**Try it:** Retype the data exactly, from its first line to the line containing "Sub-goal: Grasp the", including both, and skip any picture.

------------------------

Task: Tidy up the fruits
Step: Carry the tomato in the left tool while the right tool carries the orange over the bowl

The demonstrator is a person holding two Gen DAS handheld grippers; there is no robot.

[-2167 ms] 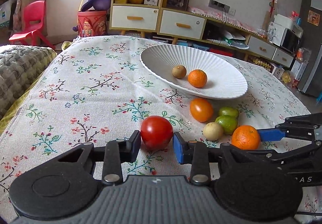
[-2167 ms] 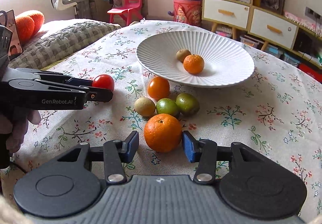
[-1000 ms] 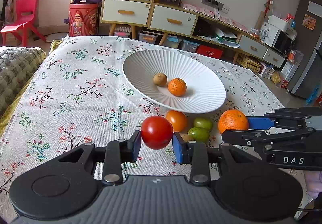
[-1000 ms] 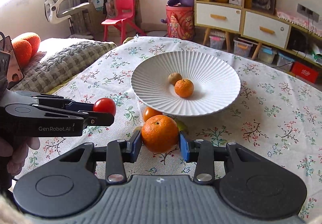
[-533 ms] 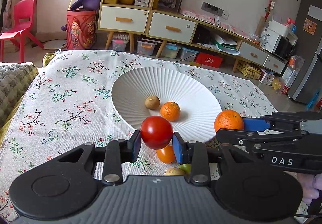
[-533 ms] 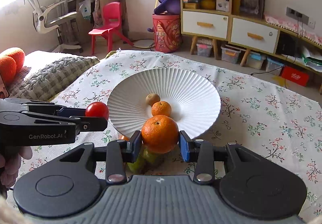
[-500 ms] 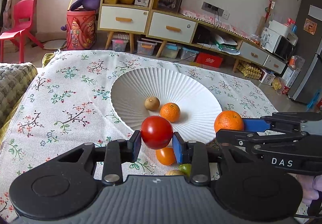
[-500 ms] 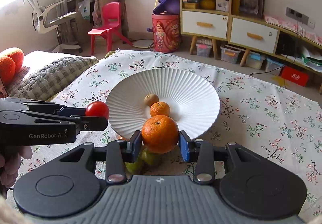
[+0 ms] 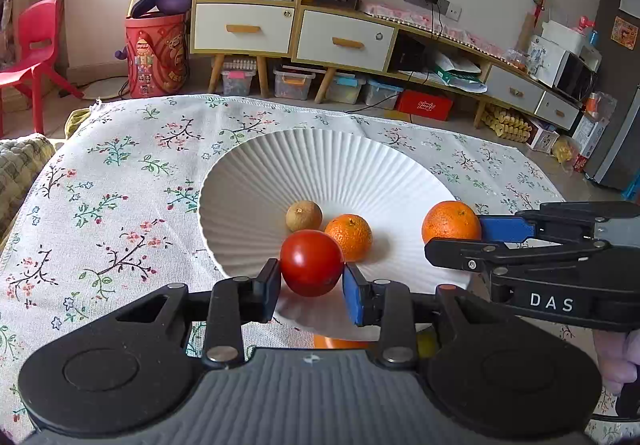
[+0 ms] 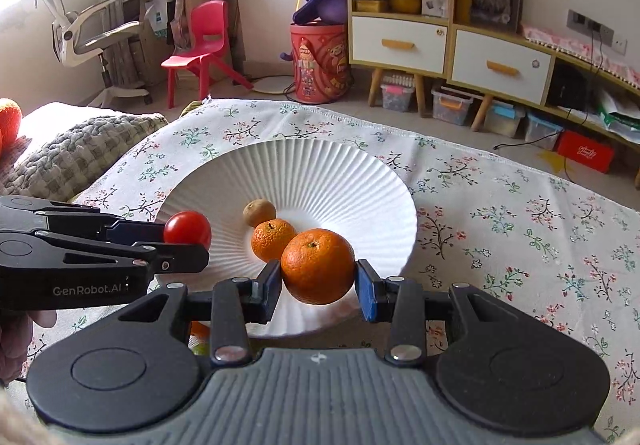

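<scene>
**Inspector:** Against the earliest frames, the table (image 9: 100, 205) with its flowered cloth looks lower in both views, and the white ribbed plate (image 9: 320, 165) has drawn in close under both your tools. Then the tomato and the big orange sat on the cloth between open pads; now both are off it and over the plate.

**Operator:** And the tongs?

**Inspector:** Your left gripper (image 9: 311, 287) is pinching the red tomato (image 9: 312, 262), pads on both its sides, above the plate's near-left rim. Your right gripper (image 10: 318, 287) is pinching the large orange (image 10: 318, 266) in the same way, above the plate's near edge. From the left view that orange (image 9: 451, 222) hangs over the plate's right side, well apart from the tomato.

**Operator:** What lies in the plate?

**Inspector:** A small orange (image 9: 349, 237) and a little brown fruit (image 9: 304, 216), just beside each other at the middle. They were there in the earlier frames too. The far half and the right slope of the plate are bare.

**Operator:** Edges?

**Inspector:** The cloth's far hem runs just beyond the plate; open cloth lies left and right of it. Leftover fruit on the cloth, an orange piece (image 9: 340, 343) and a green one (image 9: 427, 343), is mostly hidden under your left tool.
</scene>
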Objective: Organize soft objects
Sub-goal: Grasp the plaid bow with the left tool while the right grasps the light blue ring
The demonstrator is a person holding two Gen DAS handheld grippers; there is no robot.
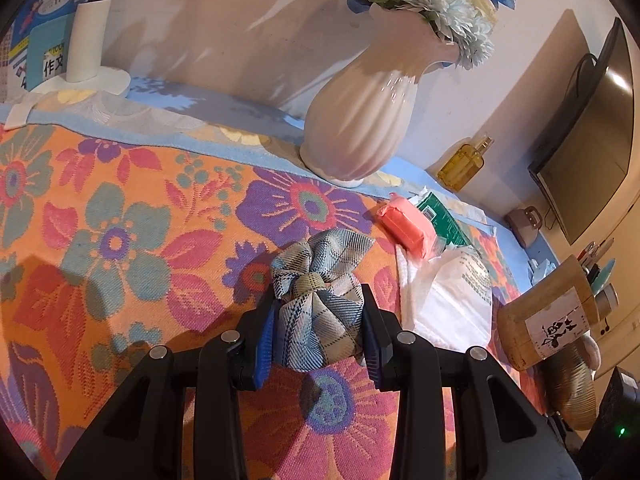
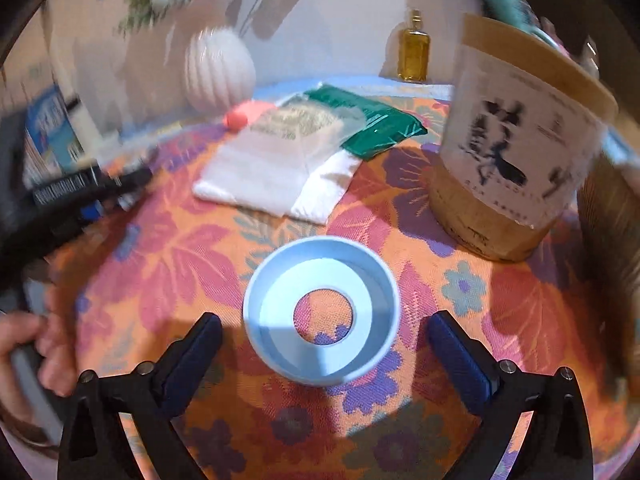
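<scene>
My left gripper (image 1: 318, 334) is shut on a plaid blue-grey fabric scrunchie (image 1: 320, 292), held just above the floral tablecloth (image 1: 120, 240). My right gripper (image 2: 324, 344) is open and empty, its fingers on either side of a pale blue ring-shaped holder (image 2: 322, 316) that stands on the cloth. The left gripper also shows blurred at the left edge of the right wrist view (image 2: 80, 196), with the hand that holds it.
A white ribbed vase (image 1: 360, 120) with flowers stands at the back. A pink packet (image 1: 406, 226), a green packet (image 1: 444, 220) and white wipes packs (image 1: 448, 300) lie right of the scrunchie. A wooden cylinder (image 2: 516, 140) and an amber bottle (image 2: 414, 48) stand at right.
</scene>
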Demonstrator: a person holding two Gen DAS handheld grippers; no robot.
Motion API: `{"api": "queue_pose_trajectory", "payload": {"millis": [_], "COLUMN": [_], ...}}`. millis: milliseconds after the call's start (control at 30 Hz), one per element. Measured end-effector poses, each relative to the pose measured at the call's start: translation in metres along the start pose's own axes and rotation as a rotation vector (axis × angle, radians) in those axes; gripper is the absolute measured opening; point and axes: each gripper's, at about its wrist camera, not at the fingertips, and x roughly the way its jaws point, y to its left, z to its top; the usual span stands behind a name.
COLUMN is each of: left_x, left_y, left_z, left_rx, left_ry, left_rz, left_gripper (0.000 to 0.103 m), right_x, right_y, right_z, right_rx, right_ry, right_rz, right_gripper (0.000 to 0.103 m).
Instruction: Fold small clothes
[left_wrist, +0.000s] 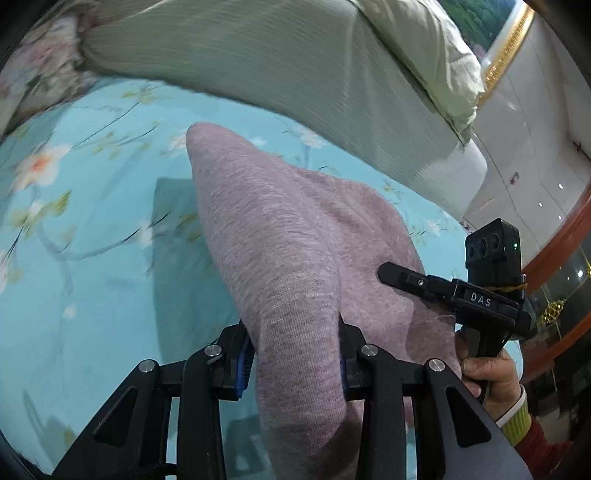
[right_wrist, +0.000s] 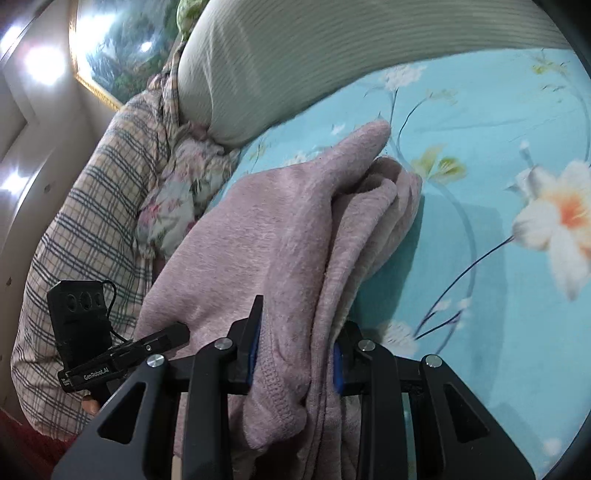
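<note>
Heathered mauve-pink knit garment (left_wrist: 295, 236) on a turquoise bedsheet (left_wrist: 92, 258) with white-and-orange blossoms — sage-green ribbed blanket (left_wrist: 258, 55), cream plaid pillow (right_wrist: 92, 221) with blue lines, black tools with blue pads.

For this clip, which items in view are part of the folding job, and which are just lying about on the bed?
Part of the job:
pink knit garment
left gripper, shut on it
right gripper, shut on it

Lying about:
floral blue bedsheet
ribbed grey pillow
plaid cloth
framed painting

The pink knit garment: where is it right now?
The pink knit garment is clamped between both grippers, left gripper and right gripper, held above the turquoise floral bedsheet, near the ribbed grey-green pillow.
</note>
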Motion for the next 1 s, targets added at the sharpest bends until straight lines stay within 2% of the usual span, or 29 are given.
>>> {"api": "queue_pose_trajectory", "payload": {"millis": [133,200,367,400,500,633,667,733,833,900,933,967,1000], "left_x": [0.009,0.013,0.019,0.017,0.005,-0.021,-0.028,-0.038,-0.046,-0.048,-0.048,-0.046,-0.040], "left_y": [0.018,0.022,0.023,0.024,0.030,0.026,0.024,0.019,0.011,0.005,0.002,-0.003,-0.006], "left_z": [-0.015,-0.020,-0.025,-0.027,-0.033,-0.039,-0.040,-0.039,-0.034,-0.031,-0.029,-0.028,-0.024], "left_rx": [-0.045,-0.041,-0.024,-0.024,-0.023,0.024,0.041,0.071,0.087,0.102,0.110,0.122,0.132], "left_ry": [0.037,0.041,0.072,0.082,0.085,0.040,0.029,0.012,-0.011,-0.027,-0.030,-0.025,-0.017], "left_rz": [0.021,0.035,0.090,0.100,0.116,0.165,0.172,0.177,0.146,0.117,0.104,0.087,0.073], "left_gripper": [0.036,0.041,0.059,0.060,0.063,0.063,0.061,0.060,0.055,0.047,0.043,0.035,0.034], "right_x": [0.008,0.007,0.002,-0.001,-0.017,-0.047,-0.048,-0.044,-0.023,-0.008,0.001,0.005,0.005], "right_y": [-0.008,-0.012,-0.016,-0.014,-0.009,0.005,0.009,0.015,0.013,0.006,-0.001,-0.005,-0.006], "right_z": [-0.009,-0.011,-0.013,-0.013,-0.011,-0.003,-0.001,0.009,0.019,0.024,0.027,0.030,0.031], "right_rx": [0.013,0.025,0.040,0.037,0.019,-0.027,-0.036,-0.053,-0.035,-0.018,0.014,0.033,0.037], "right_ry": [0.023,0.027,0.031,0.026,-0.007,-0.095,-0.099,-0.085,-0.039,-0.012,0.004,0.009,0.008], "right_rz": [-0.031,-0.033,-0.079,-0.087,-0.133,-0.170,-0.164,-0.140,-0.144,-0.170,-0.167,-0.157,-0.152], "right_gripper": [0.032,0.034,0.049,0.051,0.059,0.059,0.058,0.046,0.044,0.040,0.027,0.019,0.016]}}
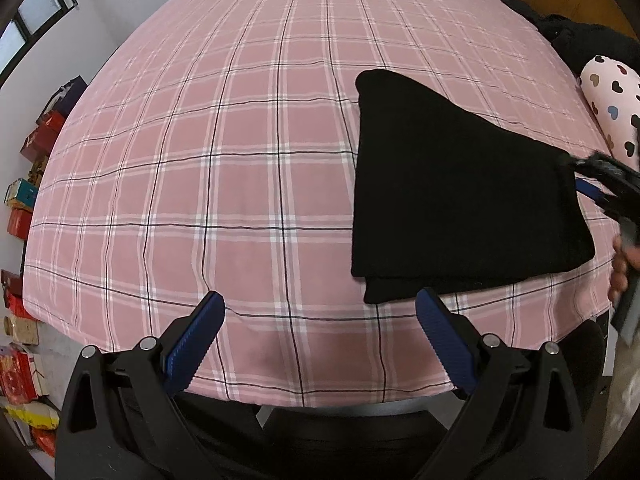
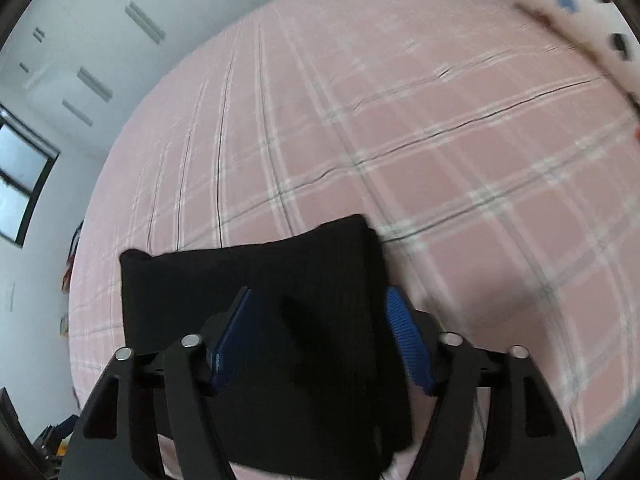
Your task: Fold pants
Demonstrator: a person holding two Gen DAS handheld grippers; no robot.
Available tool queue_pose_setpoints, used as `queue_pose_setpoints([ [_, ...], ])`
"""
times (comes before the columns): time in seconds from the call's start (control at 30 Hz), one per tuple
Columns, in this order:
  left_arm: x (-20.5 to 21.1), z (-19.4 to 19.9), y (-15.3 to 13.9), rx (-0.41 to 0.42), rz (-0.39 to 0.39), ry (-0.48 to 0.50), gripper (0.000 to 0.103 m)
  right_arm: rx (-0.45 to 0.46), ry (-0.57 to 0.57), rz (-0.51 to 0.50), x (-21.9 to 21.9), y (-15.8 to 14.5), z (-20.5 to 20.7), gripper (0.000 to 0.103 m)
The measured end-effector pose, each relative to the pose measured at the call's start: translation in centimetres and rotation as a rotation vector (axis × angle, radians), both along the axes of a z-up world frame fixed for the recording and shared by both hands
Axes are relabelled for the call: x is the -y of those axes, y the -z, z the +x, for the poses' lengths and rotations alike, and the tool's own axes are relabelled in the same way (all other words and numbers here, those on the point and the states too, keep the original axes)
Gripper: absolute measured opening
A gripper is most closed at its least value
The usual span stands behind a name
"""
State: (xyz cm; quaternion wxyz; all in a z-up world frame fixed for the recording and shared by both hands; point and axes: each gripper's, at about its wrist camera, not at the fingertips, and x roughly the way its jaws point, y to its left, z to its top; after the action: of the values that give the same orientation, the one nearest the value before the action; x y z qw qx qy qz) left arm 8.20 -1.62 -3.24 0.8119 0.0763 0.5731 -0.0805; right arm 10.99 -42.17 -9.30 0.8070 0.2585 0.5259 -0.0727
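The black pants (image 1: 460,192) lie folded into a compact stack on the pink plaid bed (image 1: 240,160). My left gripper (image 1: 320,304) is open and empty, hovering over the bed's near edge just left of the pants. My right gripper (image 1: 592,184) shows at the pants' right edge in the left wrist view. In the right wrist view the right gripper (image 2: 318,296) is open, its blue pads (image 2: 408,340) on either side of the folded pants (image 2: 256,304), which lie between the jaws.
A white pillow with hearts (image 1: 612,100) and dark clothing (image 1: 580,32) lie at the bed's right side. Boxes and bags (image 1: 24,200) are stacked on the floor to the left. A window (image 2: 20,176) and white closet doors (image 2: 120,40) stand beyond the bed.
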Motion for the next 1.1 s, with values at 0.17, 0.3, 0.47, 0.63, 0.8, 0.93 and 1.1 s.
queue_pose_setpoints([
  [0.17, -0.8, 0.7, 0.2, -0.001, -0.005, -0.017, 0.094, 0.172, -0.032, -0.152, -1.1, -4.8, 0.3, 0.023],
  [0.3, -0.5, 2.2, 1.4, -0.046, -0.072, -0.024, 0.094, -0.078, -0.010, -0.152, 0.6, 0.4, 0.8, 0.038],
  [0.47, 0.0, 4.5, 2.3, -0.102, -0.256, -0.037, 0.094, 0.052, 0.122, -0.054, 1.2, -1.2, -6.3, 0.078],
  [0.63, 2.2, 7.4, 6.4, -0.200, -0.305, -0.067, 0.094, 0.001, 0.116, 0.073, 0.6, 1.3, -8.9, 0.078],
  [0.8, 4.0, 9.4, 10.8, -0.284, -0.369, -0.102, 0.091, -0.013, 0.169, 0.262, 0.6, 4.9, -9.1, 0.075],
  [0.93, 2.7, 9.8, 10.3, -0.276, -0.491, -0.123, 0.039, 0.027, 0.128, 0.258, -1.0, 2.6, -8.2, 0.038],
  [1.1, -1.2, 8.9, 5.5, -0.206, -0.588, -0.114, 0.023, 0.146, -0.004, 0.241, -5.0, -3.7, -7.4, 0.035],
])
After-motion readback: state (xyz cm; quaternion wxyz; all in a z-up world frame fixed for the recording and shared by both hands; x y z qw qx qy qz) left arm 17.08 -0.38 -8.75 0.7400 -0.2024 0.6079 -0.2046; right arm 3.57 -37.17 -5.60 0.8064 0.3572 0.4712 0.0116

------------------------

**Response to the exercise:**
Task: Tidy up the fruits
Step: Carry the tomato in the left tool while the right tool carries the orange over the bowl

The demonstrator is a person holding two Gen DAS handheld grippers; there is no robot.

[-2167 ms] 
[-2167 ms] 
[-1000 ms] 
[-1000 ms] 
[-533 ms] 
[-533 ms] 
[-500 ms] 
[-500 ms] 
[+0 ms] 
[+0 ms] 

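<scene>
**Inspector:** Against the earliest frames, the table (image 9: 100, 205) with its flowered cloth looks lower in both views, and the white ribbed plate (image 9: 320, 165) has drawn in close under both your tools. Then the tomato and the big orange sat on the cloth between open pads; now both are off it and over the plate.

**Operator:** And the tongs?

**Inspector:** Your left gripper (image 9: 311, 287) is pinching the red tomato (image 9: 312, 262), pads on both its sides, above the plate's near-left rim. Your right gripper (image 10: 318, 287) is pinching the large orange (image 10: 318, 266) in the same way, above the plate's near edge. From the left view that orange (image 9: 451, 222) hangs over the plate's right side, well apart from the tomato.

**Operator:** What lies in the plate?

**Inspector:** A small orange (image 9: 349, 237) and a little brown fruit (image 9: 304, 216), just beside each other at the middle. They were there in the earlier frames too. The far half and the right slope of the plate are bare.

**Operator:** Edges?

**Inspector:** The cloth's far hem runs just beyond the plate; open cloth lies left and right of it. Leftover fruit on the cloth, an orange piece (image 9: 340, 343) and a green one (image 9: 427, 343), is mostly hidden under your left tool.
</scene>
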Objective: Organize soft objects
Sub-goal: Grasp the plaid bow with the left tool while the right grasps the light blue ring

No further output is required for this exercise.